DIRECTIONS FOR THIS TASK → Leave out any picture and return the remaining listing below exactly as given.

INFORMATION SHOWN →

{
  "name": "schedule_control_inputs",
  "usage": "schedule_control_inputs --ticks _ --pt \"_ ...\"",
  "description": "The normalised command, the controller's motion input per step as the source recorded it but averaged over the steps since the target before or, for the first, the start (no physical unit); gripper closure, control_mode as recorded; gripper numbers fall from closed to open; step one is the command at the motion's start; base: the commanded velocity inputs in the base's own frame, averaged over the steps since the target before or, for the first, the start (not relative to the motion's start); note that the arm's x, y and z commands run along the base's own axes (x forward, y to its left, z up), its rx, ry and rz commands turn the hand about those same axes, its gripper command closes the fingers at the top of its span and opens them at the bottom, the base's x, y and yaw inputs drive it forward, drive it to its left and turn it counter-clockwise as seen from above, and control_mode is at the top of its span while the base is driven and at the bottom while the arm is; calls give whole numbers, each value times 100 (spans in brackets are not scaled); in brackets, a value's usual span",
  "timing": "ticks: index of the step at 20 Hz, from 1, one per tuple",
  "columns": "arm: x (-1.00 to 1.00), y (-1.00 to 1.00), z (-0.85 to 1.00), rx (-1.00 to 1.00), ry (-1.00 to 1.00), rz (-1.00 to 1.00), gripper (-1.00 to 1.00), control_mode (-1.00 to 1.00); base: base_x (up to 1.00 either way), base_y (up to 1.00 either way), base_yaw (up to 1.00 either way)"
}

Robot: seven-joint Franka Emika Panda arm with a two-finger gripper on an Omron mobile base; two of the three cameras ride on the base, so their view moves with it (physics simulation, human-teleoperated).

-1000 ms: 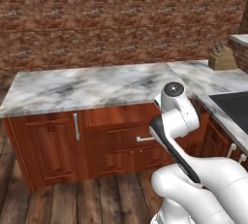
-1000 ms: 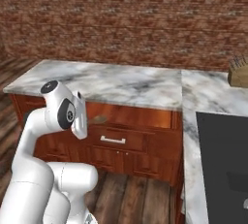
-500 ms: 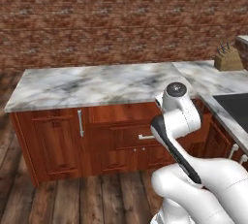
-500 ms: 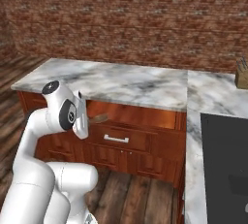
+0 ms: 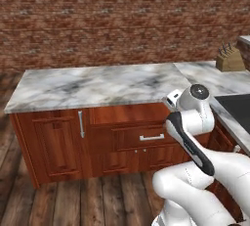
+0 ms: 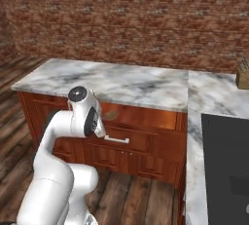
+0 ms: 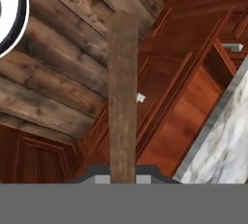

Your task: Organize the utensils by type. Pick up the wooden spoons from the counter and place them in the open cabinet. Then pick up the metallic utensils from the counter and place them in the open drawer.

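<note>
In the hand view my gripper [image 7: 122, 175] is shut on a wooden spoon [image 7: 122, 92], whose straight brown handle runs up from between the fingertips. Behind it lie floor planks and reddish cabinet fronts. In the base views the arm is folded low in front of the counter [image 5: 97, 85], and a tan tip of the wooden spoon [image 6: 110, 115] pokes out beside the hand. The marble counter [image 6: 121, 80] top carries no utensils in these views. The metallic utensils, the open cabinet and the open drawer are out of view.
Under the counter are a narrow door with a silver bar handle [image 5: 80, 124] and shut drawers with a silver pull [image 5: 151, 137]. A knife block [image 5: 229, 58] stands at the far right corner. A dark cooktop [image 6: 226, 165] lies on the right run. Wooden floor stretches in front.
The whole picture has shifted a little in both base views, so the base has moved. The arm keeps the same folded pose.
</note>
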Motion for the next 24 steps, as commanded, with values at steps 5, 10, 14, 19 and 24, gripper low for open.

SOLUTION TO THE EXERCISE →
{
  "name": "schedule_control_inputs",
  "usage": "schedule_control_inputs --ticks _ --pt \"_ ...\"",
  "description": "The normalised command, the controller's motion input per step as the source recorded it but averaged over the steps since the target before or, for the first, the start (no physical unit); gripper closure, control_mode as recorded; gripper numbers fall from closed to open; step one is the command at the motion's start; base: the commanded velocity inputs in the base's own frame, averaged over the steps since the target before or, for the first, the start (not relative to the motion's start); note that the arm's x, y and z commands run along the base's own axes (x forward, y to its left, z up), its rx, ry and rz commands turn the hand about those same axes, its gripper command closes the fingers at the top of its span and opens them at the bottom, the base's x, y and yaw inputs drive it forward, drive it to its left and turn it counter-clockwise as seen from above, and control_mode is at the top of its span while the base is driven and at the bottom while the arm is; calls give whole numbers, each value times 100 (spans in brackets are not scaled); in brackets, a value's usual span",
  "timing": "ticks: index of the step at 20 Hz, from 1, one per tuple",
  "columns": "arm: x (-1.00 to 1.00), y (-1.00 to 1.00), z (-0.85 to 1.00), rx (-1.00 to 1.00), ry (-1.00 to 1.00), rz (-1.00 to 1.00), gripper (-1.00 to 1.00), control_mode (-1.00 to 1.00); base: base_x (up to 1.00 either way), base_y (up to 1.00 either way), base_yaw (up to 1.00 either way)"
}

Robot: seven-joint Franka Emika Panda arm with a two-finger gripper on an Omron mobile base; two of the three cameras ride on the base, so their view moves with it (physics simulation, human-teleoperated).

-1000 ms: 
-1000 ms: 
-500 ms: 
-500 ms: 
+0 ms: 
+0 ms: 
+0 ms: 

Your task: Organize the utensils by type. Pick up the wooden spoons from the counter and place them in the open cabinet. Then pick up the metallic utensils from the counter and place them in the open drawer.

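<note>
In the hand view my gripper [image 7: 122, 175] is shut on a wooden spoon [image 7: 122, 92], whose straight brown handle runs up from between the fingertips. Behind it lie floor planks and reddish cabinet fronts. In the base views the arm is folded low in front of the counter [image 5: 97, 85], and a tan tip of the wooden spoon [image 6: 110, 115] pokes out beside the hand. The marble counter [image 6: 121, 80] top carries no utensils in these views. The metallic utensils, the open cabinet and the open drawer are out of view.
Under the counter are a narrow door with a silver bar handle [image 5: 80, 124] and shut drawers with a silver pull [image 5: 151, 137]. A knife block [image 5: 229, 58] stands at the far right corner. A dark cooktop [image 6: 226, 165] lies on the right run. Wooden floor stretches in front.
The whole picture has shifted a little in both base views, so the base has moved. The arm keeps the same folded pose.
</note>
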Motion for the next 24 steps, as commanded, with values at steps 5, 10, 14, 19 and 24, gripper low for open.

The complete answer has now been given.